Where I come from. I think.

I’m reading Seamstresses of Auschwitz. It’s about women who stayed alive in Auschwitz by sewing garments for Nazi wives. This is a factual account; I can’t bring myself to read Holocaust fiction. I hold the accounts written by survivors to be sacred. The only exception was a fiction story a classmate wrote for a writing class I took. It was an incredible story and the classmate is an incredible writer. As we talked about the story in class, another classmate asked if Elie Wiesel’s Night was fiction. It’s his account of his time in Auschwitz.

Reading about the Holocaust makes me want to know more about where my family came from. According to citizenship papers, which I found in the basement of the Erie County Courthouse, my maternal grandmother’s maternal grandparents were from East Prussia. More digging and I learned they were from Dittersdorf, East Prussia. I’ve never been able to find Dittersdorf on a map. The name translates to small village. Although the family story was they were Lutherans and came from Germany and spoke Hoch Duetsch, the reality is far different. They spoke Yiddish. And who spoke Yiddish in East Prussia in 1888? Not German Lutherans. My grandmother and her siblings were taught to respect all religions but never do anything to make people think they were Jewish. My grandmother was horrified when she found out I ate a bagel in public. Years later, when I had a Jewish psychologist and explained I was brought up Catholic, he asked me who taught me to be Jewish. I certainly didn’t learn it from my mother. Must have picked up Jewish from my grandmother. She cleaned the house on Friday. No other day of the week would do. Cleaning could only be done on Friday. A Jewish custom is to clean on Friday so the house would be clean for Shabbat. We always had candles on the table for holiday dinners. Two candles and the candles were always lit. I now have the candlesticks my grandmother used for holidays. Jim’s family, who came from a region of Poland more or less near where my family came from, almost never had candles. When they did have candles, they weren’t lit. A Jewish custom is to have two candles on the table for Shabbat and other Jewish holidays.

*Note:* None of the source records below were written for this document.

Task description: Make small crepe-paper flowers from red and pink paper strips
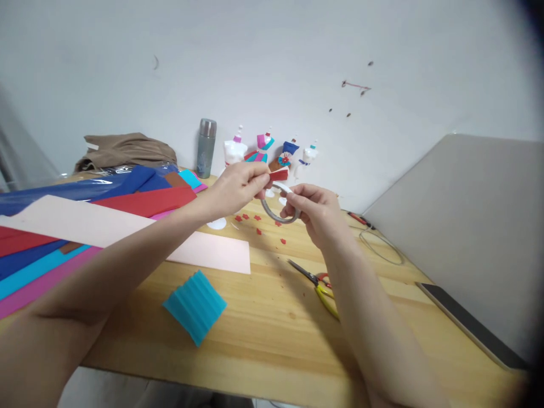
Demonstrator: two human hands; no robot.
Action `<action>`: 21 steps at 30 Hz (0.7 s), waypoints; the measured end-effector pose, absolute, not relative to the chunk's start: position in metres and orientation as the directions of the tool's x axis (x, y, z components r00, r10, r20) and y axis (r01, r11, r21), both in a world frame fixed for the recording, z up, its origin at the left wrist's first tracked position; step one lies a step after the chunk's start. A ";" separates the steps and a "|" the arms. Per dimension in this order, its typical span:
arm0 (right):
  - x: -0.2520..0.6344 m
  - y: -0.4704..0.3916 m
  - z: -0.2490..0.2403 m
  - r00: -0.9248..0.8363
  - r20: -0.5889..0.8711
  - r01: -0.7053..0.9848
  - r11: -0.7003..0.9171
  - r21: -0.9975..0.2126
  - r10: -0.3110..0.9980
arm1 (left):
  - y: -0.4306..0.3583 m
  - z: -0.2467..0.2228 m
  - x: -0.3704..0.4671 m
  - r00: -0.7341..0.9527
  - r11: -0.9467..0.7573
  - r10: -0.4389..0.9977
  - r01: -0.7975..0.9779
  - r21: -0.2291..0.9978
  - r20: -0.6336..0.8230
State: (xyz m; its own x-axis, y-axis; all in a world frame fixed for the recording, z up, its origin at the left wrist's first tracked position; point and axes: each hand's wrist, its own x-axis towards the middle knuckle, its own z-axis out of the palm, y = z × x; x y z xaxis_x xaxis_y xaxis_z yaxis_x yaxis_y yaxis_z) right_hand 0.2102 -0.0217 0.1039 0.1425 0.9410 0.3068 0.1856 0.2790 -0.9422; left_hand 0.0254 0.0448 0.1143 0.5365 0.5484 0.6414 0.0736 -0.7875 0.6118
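Observation:
My left hand [246, 180] pinches a small red folded piece of paper [279, 175] between thumb and fingers. Against it, a narrow roll of tape [278, 219] is held up by my right hand [312, 209], whose fingers close on the ring's right side. Both hands are raised above the table, nearly meeting. Small red paper flowers [257, 217] lie scattered beneath them. A pleated turquoise paper piece [195, 306] rests near the front. Scissors with red and yellow handles [319, 286] lie open below my right hand, partly covered by my forearm.
Several small mannequins dressed in coloured paper [263, 144] stand against the wall beside a grey flask [206, 148]. Coloured paper sheets [216, 251] pile up at left, with brown cloth [127, 150] behind. A dark flat device [471, 326] and a cable [393, 249] lie at right.

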 end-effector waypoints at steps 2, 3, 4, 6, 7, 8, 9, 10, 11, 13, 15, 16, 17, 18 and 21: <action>0.213 -0.020 0.103 0.172 0.362 0.171 0.334 -0.927 0.916 | 0.042 0.118 0.022 0.576 -0.852 0.483 0.136 0.505 0.660; 0.215 -0.019 0.103 0.171 0.387 0.165 0.361 -0.918 0.906 | 0.042 0.118 0.022 0.591 -0.863 0.469 0.150 0.483 0.656; 0.216 -0.018 0.102 0.162 0.409 0.157 0.385 -0.909 0.898 | 0.043 0.117 0.022 0.609 -0.860 0.466 0.142 0.490 0.642; 0.218 -0.016 0.100 0.130 0.449 0.138 0.432 -0.891 0.884 | 0.045 0.113 0.024 0.648 -0.813 0.481 0.079 0.577 0.590; 0.219 -0.015 0.099 0.112 0.469 0.131 0.455 -0.881 0.876 | 0.046 0.111 0.026 0.666 -0.774 0.493 0.042 0.631 0.560; 0.220 -0.014 0.098 0.096 0.489 0.127 0.477 -0.870 0.867 | 0.046 0.110 0.029 0.681 -0.733 0.505 0.013 0.681 0.530; 0.220 -0.013 0.096 0.080 0.508 0.128 0.497 -0.858 0.857 | 0.046 0.108 0.031 0.691 -0.692 0.519 -0.007 0.722 0.504; 0.221 -0.013 0.094 0.066 0.526 0.132 0.515 -0.847 0.848 | 0.045 0.108 0.033 0.695 -0.657 0.534 -0.017 0.753 0.482; 0.221 -0.012 0.093 0.051 0.541 0.139 0.530 -0.837 0.840 | 0.044 0.107 0.034 0.694 -0.629 0.551 -0.020 0.777 0.464; 0.222 -0.011 0.091 0.028 0.566 0.152 0.556 -0.817 0.824 | 0.041 0.108 0.036 0.688 -0.587 0.581 -0.016 0.809 0.436; 0.223 -0.010 0.089 0.018 0.585 0.169 0.574 -0.801 0.811 | 0.038 0.109 0.037 0.692 -0.558 0.592 -0.017 0.830 0.413; 0.222 -0.010 0.089 0.017 0.592 0.180 0.580 -0.794 0.806 | 0.037 0.110 0.037 0.702 -0.542 0.588 -0.026 0.840 0.401; 0.222 -0.009 0.089 0.017 0.598 0.192 0.585 -0.788 0.801 | 0.036 0.110 0.037 0.712 -0.522 0.582 -0.044 0.852 0.394; 0.221 -0.009 0.089 0.022 0.605 0.205 0.589 -0.782 0.796 | 0.035 0.110 0.038 0.714 -0.500 0.579 -0.069 0.863 0.393; 0.216 -0.010 0.089 0.089 0.629 0.257 0.592 -0.764 0.773 | 0.033 0.110 0.039 0.610 -0.413 0.672 -0.162 0.896 0.420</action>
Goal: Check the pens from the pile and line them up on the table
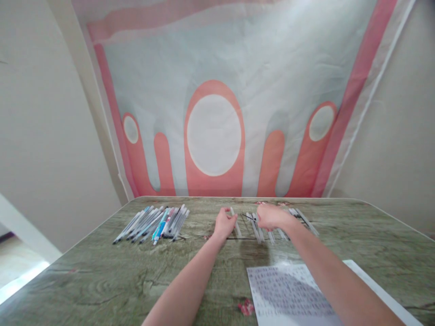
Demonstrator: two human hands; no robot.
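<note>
Near the middle of the table, my left hand [225, 223] has its fingers bent and close together at the upper part of a clear pen barrel [236, 226]. To its right, my right hand [268, 217] is closed with its fingertips at a small thin dark piece [249, 218]; whether it grips this is too small to tell. Under and beside my right hand lie several clear pen barrels [260, 233], partly covered by the hand. More clear and dark pen parts [307, 222] lie to the right of my right wrist.
A spread of several pens [146, 224], mostly clear with some blue and pink, lies at the table's left. Handwritten paper [285, 290] rests at the front right, under my right forearm. A printed cloth [214, 54] hangs behind the wooden table [112, 280].
</note>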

My grandmother is one of six children. In birth order, Sydney, Benjamin, Esther, Harold, Alfreda, Naomi. My grandmother once said their names made them sound as if they were Jewish. My grandmother told me about how her grandmother had a huge wedding certificate hanging on the wall because that’s the way they did it in the old country. A Jewish marriage ceremony contains a ketuba, a marriage contract. Many are incredibly beautiful and are hung on the wall. My grandmother was English only so she had no idea if the marriage certificate was in German or Hebrew. My grandmother said it was okay for her mother to speak German because she was born in Germany. The family story was her mother was two when she arrived in New York. No, she was 10 months old when she arrived. Either way, where would she have learned to speak? Certainly not in Germany. Her siblings, all born in the United States, spoke German – or what my grandmother was told was German. They were speaking Yiddish. This was so the kids – my grandmother’s generation – wouldn’t know what the grown ups were talking about.

Oddly, when my grandmother’s maternal grandparents came to Buffalo, NY, they didn’t settle in the vast German neighborhood on the East Side. They settled in the Central Park neighborhood in North Buffalo. So many mysteries. So few clues. So many questions to which there aren’t any answers.

Who am I? A Jewish remnant of a family so terrified they hid their Jewishness from their children? A Jew who got it all wrong about the family history? I don’t know the answer.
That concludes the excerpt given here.